START Provided material
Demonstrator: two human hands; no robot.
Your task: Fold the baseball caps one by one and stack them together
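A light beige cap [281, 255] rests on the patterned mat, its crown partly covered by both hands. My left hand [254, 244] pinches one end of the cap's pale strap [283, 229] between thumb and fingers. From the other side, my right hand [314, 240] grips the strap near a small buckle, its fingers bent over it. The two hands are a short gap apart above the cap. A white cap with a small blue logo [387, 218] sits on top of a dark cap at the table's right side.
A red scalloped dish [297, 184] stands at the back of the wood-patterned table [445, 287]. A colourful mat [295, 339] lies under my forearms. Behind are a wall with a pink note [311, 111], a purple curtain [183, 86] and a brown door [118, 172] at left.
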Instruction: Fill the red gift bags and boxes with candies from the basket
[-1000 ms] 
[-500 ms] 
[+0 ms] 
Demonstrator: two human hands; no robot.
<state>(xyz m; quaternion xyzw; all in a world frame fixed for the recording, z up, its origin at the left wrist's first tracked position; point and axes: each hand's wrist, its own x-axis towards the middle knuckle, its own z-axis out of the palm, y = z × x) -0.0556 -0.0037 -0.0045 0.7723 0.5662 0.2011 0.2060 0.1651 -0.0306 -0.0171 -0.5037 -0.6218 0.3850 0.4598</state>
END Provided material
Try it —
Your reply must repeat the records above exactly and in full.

Solution to the problem —
Demonstrator: two human hands; no robot.
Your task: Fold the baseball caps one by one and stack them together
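A light beige cap [281, 255] rests on the patterned mat, its crown partly covered by both hands. My left hand [254, 244] pinches one end of the cap's pale strap [283, 229] between thumb and fingers. From the other side, my right hand [314, 240] grips the strap near a small buckle, its fingers bent over it. The two hands are a short gap apart above the cap. A white cap with a small blue logo [387, 218] sits on top of a dark cap at the table's right side.
A red scalloped dish [297, 184] stands at the back of the wood-patterned table [445, 287]. A colourful mat [295, 339] lies under my forearms. Behind are a wall with a pink note [311, 111], a purple curtain [183, 86] and a brown door [118, 172] at left.
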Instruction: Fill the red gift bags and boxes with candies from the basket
[-1000 ms] 
[-500 ms] 
[+0 ms] 
Demonstrator: two human hands; no robot.
<state>(xyz m; quaternion xyzw; all in a world frame fixed for the recording, z up, its origin at the left wrist's first tracked position; point and axes: each hand's wrist, its own x-axis towards the middle knuckle, its own z-axis out of the palm, y = z × x) -0.0556 -0.0037 -0.0045 0.7723 0.5662 0.2011 0.2060 0.1651 -0.0306 -0.0171 -0.5037 -0.6218 0.3850 0.4598</state>

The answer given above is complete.